Australia just announced that it would join other Western countries in banning TikTok on official devices!

 

Australia To Ban TikTok On Official Devices!

On 4 April 2023, Attorney-General Mark Dreyfus announced that Australia will ban TikTok on official devices, “as soon as practicable“.

Dreyfus said that the decision was taken “after receiving advice from intelligence and security agencies“.

The direction will come into effect as soon as practicable. Exemptions will only be granted on a case-by-case basis and with appropriate security mitigations in place.

Australia also made changes to its Protective Security Police Framework (PSPF), noting that TikTok poses a security threat due to its data collection practices.

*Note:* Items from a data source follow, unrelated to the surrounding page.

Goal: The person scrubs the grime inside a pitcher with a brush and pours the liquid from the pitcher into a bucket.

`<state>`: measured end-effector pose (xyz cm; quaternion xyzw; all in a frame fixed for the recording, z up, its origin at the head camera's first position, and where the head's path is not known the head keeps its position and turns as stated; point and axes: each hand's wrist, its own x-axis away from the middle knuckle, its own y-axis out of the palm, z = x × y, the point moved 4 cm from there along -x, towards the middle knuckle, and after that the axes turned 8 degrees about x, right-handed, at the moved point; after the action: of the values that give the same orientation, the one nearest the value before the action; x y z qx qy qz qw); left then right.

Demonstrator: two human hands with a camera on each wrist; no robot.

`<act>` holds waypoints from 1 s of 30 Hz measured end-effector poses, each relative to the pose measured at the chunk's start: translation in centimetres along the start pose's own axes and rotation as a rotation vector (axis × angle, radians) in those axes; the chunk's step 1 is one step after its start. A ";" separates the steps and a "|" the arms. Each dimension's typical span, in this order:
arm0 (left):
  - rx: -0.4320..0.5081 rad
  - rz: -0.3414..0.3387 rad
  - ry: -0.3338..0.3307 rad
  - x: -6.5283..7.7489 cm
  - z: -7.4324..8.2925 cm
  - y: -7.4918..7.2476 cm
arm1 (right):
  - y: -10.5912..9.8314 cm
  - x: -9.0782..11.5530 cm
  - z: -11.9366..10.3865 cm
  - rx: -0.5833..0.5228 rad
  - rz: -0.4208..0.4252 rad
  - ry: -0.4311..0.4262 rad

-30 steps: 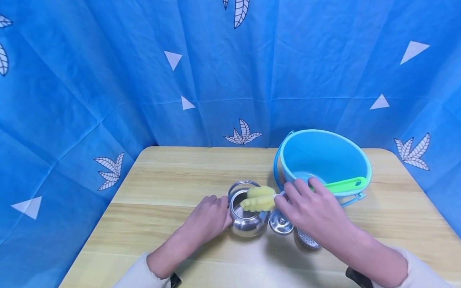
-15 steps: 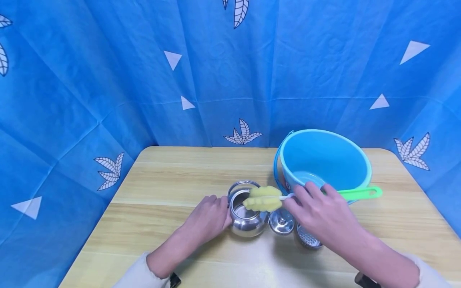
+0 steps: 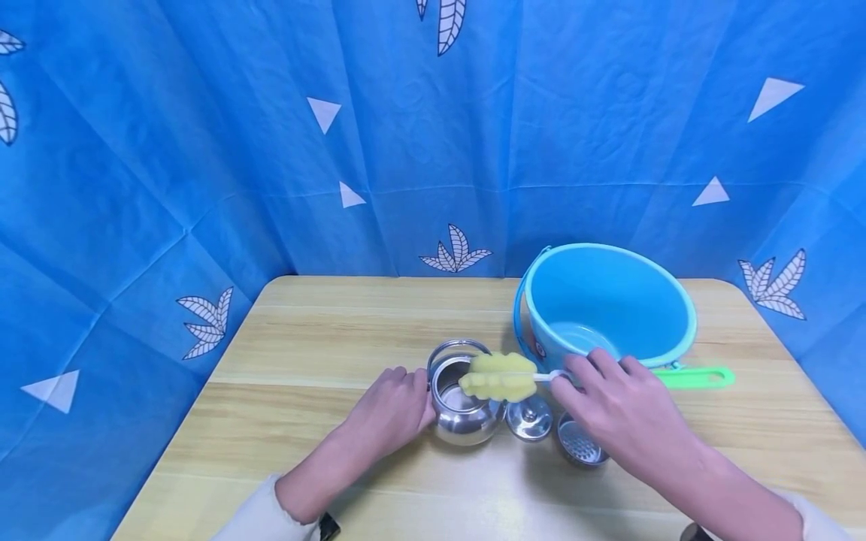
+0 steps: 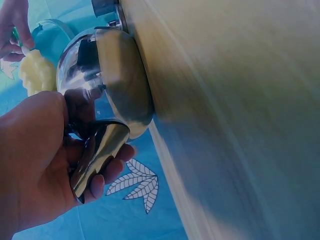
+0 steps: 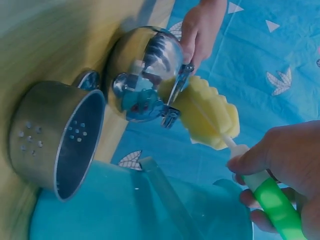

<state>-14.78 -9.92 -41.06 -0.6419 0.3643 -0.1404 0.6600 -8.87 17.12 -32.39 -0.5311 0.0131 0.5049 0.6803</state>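
A shiny steel teapot (image 3: 467, 430) stands lidless on the table, its mouth facing up. My left hand (image 3: 392, 409) holds it from the left; the left wrist view shows those fingers curled round the spout (image 4: 102, 150). In my right hand (image 3: 622, 406) is a sponge bottle brush (image 3: 502, 378), gripped by its green handle (image 5: 275, 207). The brush's yellow head is outside the teapot, overlapping the right part of the mouth in the head view. Right of the teapot lie its knobbed lid (image 3: 530, 418) and a perforated steel strainer cup (image 3: 580, 442), below the right hand.
Behind the right hand a light blue bucket (image 3: 609, 297) stands at the table's back right, its handle hanging down at the side. A blue patterned curtain (image 3: 433, 150) encloses the wooden table (image 3: 325, 338) at the back and sides.
My right hand has drawn the brush to the right and slightly nearer, so the green handle's end has passed from over the bucket to beyond its front rim. The left hand and teapot stay put.
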 end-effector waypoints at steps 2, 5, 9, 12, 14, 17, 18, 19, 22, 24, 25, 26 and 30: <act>0.002 0.003 0.000 0.0 0.0 0.0 | 0.0 0.3 0.0 0.007 -0.003 -0.001; 0.009 0.000 -0.005 0.1 0.0 0.0 | 0.0 0.7 -0.1 0.011 -0.012 0.000; 0.016 -0.008 -0.014 0.1 0.0 0.0 | 0.0 1.3 -0.2 0.000 -0.010 0.012; 0.017 -0.001 -0.015 0.1 -0.1 0.0 | 0.0 1.6 -0.2 -0.003 0.004 0.025; 0.020 0.008 -0.013 0.1 0.0 0.0 | 0.0 1.8 -0.3 0.002 0.021 0.034; 0.016 0.014 -0.007 0.1 0.0 0.0 | 0.1 2.1 -0.3 0.002 0.040 0.046; 0.015 0.014 -0.006 0.1 0.0 0.0 | 0.2 2.2 -0.3 0.001 0.046 0.049; 0.014 0.014 -0.007 0.1 0.0 0.0 | 0.2 2.4 -0.3 0.000 0.050 0.053; 0.009 0.017 -0.006 0.1 0.0 0.0 | 0.3 2.6 -0.2 -0.011 0.075 0.060; 0.003 0.022 0.000 0.1 0.0 0.0 | 0.3 2.7 -0.2 -0.023 0.110 0.064; -0.001 0.024 0.003 0.1 0.0 0.0 | 0.3 2.8 -0.2 -0.032 0.128 0.068; -0.005 0.026 0.008 0.1 0.0 0.0 | 0.3 2.8 -0.2 -0.041 0.149 0.070; -0.018 0.025 0.015 0.1 0.0 0.1 | 0.4 3.0 -0.1 -0.067 0.207 0.083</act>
<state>-14.72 -9.93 -41.13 -0.6420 0.3784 -0.1336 0.6533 -7.63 19.07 -34.38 -0.5700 0.0793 0.5501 0.6052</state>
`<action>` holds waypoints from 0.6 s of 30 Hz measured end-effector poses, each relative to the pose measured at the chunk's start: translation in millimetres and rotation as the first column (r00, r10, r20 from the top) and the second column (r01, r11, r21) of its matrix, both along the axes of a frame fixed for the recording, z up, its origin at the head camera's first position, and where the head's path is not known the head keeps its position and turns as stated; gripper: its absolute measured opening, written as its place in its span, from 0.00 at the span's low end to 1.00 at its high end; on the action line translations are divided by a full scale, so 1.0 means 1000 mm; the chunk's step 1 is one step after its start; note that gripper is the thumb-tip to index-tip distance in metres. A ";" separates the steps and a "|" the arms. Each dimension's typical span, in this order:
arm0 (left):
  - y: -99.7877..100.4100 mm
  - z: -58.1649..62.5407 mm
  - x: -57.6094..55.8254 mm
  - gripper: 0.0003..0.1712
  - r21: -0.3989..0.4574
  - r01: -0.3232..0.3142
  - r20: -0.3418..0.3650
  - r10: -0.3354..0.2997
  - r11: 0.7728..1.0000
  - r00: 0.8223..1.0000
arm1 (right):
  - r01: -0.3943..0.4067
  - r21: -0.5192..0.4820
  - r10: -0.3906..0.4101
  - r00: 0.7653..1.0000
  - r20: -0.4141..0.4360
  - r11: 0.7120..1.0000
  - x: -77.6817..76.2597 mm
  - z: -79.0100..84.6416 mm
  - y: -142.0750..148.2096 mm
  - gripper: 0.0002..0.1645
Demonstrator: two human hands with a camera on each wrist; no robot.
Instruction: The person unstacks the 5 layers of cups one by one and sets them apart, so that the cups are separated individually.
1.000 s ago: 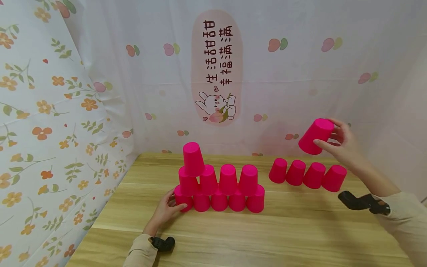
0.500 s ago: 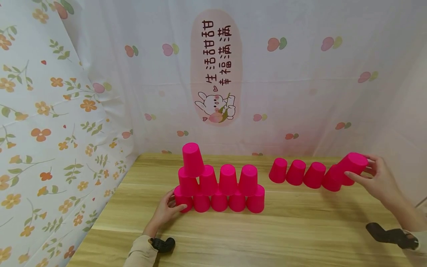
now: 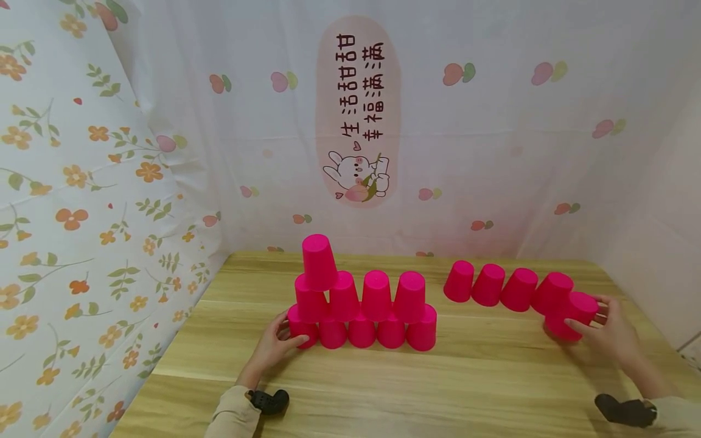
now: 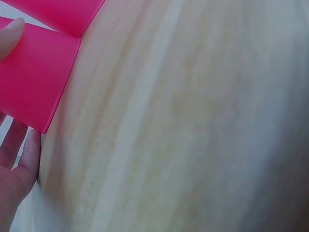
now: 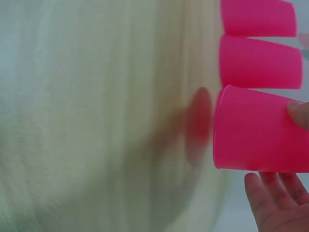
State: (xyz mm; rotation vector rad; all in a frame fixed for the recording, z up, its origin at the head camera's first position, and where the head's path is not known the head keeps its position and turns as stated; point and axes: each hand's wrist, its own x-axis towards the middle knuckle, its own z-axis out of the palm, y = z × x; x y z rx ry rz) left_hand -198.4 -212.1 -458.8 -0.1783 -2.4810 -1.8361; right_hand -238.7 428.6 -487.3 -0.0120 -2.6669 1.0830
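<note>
On the left stands a stack of upside-down pink cups (image 3: 376, 295): a bottom row of several, a second row on it, and a single top cup (image 3: 319, 261) at its left end. My left hand (image 3: 272, 345) holds the leftmost bottom cup (image 4: 36, 77) from the side, thumb in front and fingers behind. At far right, my right hand (image 3: 612, 331) grips another upside-down pink cup (image 5: 260, 133) between thumb and fingers. That cup is close over the table, beside and slightly in front of the right end of a row of pink cups (image 3: 519, 289).
The wooden table (image 3: 350, 395) reaches toward me in front of the stack. Behind it hangs a white printed cloth (image 3: 465, 152), and a floral cloth (image 3: 82, 213) covers the left side. A gap of bare table separates stack and row.
My right hand has carried its cup from above the row to the right, then down and forward to the row's right end. The left hand stays on its cup.
</note>
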 end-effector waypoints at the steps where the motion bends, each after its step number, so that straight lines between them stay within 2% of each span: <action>1: 0.000 0.000 0.000 0.34 -0.002 -0.001 0.001 0.001 1.000 1.000 | 0.008 -0.001 -0.008 1.000 0.019 1.000 0.003 0.004 -0.006 0.49; 3: 0.000 0.000 0.000 0.34 -0.005 -0.002 0.003 0.002 1.000 1.000 | 0.013 -0.013 -0.012 0.999 0.040 1.000 0.012 0.015 -0.021 0.46; 7: 0.000 0.001 0.000 0.34 -0.008 -0.001 -0.003 0.001 1.000 1.000 | 0.032 -0.024 -0.030 0.997 0.072 0.999 0.020 0.021 -0.034 0.45; 10: 0.000 0.001 0.000 0.34 -0.008 0.000 -0.008 0.000 1.000 1.000 | 0.047 -0.031 -0.044 0.995 0.086 0.998 0.019 0.020 -0.034 0.46; 11: 0.000 0.001 0.000 0.34 -0.008 -0.001 -0.008 0.001 1.000 1.000 | 0.052 -0.039 -0.047 0.994 0.100 0.998 0.021 0.024 -0.038 0.45; 18: 0.001 0.001 0.001 0.34 -0.012 -0.004 0.002 0.004 1.000 1.000 | 0.055 -0.054 -0.050 0.994 0.092 0.997 0.020 0.024 -0.039 0.45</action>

The TikTok application poses significant security and privacy risks to non-corporate Commonwealth entities arising from an extensive collection of user data and exposure to extrajudicial directions from a foreign government that conflicts with Australian law.

The Australian government, however, said that it will allow the use of TikTok for “a legitimate business reason”,. and on a separate”standalone device”. This move came after a security review of social media apps, including TikTok, was submitted to the Australian government last month.

Before this announcement, over half of all Australian federal government agencies had already banned TikTok on official devices. With this decision, the ban is applied consistently across the Australian government and brings Australia in line with New Zealand, and other Five Eyes member countries like the United States, the United Kingdom, and Canada, in banning TikTok on official devices. Norway, the European Parliament and NATO also banned TikTok on official devices.

Recommended : Was TikTok CEO Denied Recess In US Hearing?!

 

TikTok Calls Decision Driven By Politics, Not Fact

Before the ban of TikTok on government devices was announced, TikTok Australia and New Zealand Lee Hunter said that the decision was “driven by politics, not fact”.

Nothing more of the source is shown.